I've hung a couple mantles so I'm only going by what I've done before.  The first one was 1" oak with molding wrapped around the bottom.  There is a void in the back so what you do is put a 2x3 or whatever on the wall with your lagbolts.  Then from the top and back of the mantle you drill down into the cleat with screws.  This way you can remove it easily if needed.  The other mantle was more of a setup I added to the hearth, and was free-standing so I just used some construction adhesive to keep it up against the wall.
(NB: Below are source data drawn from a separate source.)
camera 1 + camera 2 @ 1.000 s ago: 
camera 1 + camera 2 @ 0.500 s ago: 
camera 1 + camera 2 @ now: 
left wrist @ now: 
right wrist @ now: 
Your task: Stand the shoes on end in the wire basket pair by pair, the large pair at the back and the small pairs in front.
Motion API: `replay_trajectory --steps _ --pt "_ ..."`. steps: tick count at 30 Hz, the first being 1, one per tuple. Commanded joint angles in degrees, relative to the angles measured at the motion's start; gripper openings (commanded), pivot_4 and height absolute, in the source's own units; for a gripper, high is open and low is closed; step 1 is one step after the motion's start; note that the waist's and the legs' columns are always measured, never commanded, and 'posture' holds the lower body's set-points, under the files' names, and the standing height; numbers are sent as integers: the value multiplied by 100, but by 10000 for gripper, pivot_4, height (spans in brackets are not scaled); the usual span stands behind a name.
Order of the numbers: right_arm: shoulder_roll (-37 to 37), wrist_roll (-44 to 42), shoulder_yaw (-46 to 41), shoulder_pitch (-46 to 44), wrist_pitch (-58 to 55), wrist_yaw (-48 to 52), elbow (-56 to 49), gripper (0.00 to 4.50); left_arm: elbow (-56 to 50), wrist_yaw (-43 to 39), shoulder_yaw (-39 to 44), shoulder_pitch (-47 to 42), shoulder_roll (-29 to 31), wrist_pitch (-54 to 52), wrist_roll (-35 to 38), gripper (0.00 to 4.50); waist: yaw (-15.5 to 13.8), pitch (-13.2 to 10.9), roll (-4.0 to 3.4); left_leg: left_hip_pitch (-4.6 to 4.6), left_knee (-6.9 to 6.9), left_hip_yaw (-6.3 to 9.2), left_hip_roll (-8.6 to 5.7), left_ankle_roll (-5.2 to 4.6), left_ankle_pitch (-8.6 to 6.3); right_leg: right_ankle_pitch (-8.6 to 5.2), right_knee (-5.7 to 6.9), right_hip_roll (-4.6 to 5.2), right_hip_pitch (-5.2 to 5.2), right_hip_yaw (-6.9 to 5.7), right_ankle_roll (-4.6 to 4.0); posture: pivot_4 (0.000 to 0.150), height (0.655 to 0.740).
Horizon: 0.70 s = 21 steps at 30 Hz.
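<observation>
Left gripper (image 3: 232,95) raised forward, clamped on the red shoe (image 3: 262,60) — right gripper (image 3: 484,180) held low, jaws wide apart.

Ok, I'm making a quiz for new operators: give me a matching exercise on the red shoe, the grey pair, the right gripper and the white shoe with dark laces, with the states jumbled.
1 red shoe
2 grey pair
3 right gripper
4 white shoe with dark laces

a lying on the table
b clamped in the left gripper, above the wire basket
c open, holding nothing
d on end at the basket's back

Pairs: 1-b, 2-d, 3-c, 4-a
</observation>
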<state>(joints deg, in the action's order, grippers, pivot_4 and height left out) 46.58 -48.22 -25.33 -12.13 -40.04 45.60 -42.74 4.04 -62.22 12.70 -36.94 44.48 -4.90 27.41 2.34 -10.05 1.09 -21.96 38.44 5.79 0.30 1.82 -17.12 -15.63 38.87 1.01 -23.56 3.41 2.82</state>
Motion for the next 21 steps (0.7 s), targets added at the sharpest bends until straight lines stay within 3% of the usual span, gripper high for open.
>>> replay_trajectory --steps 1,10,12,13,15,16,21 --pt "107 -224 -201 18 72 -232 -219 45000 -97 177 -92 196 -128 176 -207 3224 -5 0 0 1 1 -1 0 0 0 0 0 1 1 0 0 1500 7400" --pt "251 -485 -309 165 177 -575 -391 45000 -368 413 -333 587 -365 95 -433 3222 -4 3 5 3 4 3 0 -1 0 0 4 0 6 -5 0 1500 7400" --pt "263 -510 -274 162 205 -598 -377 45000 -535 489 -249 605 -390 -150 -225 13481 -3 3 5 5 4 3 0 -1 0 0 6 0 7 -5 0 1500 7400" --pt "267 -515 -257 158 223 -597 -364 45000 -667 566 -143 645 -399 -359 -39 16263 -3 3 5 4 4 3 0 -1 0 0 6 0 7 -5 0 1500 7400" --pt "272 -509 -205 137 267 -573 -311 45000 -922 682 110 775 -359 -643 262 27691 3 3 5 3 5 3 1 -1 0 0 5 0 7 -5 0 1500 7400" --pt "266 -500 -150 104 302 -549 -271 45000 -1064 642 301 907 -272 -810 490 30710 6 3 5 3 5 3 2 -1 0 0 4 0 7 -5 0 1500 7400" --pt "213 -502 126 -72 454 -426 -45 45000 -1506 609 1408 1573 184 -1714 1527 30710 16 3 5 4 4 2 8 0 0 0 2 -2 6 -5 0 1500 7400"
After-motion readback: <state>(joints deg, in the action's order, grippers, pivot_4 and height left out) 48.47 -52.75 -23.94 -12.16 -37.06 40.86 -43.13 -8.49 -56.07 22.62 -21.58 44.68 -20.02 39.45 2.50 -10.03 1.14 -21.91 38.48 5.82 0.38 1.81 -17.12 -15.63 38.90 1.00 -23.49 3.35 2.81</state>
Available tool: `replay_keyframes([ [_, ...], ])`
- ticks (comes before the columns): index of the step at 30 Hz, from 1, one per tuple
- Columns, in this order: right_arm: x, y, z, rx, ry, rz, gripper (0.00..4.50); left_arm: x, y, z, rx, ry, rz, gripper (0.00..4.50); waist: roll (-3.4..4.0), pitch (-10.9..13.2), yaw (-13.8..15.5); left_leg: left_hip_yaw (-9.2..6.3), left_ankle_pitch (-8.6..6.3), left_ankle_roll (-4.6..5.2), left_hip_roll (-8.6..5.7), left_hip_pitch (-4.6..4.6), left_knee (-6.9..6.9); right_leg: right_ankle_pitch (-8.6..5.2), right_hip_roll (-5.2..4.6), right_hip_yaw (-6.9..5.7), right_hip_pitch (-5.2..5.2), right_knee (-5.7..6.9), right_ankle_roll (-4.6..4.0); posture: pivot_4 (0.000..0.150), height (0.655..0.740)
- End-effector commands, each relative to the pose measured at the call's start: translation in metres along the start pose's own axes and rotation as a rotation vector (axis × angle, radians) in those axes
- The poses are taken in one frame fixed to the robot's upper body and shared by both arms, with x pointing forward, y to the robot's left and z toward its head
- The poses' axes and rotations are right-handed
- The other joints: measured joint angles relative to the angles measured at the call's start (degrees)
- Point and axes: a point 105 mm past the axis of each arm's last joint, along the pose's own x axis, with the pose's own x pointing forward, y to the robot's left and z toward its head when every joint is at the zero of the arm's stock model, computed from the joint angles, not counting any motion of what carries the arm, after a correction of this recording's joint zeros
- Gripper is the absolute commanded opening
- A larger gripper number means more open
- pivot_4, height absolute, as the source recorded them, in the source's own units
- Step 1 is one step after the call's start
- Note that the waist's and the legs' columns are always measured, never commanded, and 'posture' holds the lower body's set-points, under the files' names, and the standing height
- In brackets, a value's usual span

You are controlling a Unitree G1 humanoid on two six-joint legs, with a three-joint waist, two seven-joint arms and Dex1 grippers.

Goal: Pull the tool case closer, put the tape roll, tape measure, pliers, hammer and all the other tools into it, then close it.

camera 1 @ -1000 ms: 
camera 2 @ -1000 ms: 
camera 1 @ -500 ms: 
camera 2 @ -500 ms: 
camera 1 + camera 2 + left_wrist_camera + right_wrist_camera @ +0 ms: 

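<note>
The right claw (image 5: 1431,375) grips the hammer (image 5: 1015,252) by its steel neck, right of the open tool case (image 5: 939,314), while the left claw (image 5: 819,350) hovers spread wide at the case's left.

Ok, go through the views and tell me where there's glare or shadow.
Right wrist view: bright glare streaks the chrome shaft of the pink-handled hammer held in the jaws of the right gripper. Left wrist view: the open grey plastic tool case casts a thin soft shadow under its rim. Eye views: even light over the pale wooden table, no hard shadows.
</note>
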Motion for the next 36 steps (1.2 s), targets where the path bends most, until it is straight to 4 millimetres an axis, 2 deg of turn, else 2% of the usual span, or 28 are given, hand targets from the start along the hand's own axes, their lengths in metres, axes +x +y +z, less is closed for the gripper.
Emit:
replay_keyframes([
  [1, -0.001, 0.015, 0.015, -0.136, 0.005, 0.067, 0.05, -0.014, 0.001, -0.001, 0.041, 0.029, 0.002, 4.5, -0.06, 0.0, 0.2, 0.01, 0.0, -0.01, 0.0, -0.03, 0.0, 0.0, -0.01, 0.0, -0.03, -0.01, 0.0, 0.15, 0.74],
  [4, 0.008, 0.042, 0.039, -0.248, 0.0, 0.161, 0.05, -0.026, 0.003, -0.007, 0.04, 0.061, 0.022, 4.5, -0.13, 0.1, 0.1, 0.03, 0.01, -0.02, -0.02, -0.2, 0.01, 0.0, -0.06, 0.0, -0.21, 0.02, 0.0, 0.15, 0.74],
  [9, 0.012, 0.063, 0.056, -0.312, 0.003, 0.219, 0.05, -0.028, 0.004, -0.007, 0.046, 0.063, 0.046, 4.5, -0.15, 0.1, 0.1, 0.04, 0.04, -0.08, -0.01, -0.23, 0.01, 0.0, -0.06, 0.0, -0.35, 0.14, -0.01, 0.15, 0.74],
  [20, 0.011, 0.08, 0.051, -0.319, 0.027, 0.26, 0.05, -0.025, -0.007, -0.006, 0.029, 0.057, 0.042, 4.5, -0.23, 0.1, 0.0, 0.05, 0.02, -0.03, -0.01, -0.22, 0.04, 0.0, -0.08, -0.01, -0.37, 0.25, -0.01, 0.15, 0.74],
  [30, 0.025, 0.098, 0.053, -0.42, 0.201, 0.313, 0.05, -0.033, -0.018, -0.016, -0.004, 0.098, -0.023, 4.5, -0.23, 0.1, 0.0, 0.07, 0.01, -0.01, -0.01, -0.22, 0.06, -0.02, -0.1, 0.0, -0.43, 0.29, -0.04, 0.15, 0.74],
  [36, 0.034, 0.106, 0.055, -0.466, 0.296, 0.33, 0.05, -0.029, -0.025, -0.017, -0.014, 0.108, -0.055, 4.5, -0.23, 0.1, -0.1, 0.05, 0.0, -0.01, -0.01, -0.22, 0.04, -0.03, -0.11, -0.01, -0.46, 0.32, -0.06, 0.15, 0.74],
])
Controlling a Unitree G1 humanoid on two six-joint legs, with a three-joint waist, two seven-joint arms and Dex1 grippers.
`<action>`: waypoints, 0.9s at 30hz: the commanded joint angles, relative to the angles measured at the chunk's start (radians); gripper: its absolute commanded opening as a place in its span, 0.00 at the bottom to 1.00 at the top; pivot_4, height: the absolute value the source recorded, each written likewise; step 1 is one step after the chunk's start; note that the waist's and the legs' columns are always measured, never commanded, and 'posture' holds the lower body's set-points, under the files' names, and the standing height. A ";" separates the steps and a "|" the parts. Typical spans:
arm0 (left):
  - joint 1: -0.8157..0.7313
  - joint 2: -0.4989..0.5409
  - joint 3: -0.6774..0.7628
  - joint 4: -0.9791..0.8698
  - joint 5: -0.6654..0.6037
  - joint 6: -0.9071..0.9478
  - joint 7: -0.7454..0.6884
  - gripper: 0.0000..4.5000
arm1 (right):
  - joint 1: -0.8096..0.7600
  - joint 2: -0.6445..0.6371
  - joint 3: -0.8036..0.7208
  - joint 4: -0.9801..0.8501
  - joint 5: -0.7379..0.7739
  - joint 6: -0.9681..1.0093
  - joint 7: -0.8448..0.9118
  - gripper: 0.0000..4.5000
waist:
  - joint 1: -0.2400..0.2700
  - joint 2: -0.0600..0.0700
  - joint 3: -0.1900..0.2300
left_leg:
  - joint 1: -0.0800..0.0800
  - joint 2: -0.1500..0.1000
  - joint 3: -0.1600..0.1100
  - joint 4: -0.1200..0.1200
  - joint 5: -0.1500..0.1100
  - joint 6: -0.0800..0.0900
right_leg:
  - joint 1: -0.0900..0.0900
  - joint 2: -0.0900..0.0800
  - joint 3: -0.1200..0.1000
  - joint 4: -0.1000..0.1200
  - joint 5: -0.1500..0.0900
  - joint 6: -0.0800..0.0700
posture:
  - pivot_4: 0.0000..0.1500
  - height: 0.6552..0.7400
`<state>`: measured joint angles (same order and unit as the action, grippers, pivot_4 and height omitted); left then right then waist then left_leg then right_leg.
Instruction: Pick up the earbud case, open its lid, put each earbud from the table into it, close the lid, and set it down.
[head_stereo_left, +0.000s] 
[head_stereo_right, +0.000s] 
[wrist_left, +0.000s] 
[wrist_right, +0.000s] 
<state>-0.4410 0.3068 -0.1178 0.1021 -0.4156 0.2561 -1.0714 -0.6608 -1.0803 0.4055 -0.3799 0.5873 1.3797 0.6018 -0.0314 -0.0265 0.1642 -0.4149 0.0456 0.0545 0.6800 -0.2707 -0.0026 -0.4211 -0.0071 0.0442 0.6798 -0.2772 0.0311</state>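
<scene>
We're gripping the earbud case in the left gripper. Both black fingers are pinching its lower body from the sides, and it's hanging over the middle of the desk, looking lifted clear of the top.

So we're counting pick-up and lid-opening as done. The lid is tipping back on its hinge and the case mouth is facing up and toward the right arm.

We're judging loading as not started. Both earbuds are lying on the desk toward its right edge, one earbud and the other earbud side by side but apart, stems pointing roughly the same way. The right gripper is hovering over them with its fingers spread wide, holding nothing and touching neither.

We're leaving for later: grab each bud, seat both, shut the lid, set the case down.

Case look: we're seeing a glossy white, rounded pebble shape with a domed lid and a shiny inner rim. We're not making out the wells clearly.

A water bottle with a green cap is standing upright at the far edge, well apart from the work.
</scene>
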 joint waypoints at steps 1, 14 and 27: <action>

If you're handy you could chisel/rout a channel in the beam to accept a cleat, then nail/screw from the top.  This way you wouldn't have the dowels on the face of the beam, but if its matching then I don't think it would look bad.   It just might make it easier to move it you ever want to take it down.


----------



## gzecc (Aug 14, 2010)

Consider hollowing out a dado in the back and installing a 2x3 on the wall into the studs. Put the mantle over the 2x3 and screw from the top into the 2x3. This will leave you with no visible attachments from the front. It will also be very strong and adjustable with spacers or wedges.
I might make the dado with a circular saw or a table saw.


----------



## burntime (Aug 14, 2010)

Thats exactly how I hung mine, its in my avatar.  Mine was a 2x4 box with the moldings built around it so I built in the open space...   I mounted a 4x6 to the brick and the mantle slides over and is screwed in from the top, then dowels over the holes...  It is about 6-7ft wide to give you an idea.


----------



## smokinj (Aug 14, 2010)

beagler said:
			
		

> I purchased a beautiful hand hewn walnut beam that is 10ft X 6in X 7in. I plan to hang this onto my wall studs using three 7 inch lag bolts that are 3/8 in diameter. I will counter sink them and fill in the holes with walnut dowel rods. I have never done this before, but someone told me this is a safe way to hang such a large/heavy beam. Any ideas?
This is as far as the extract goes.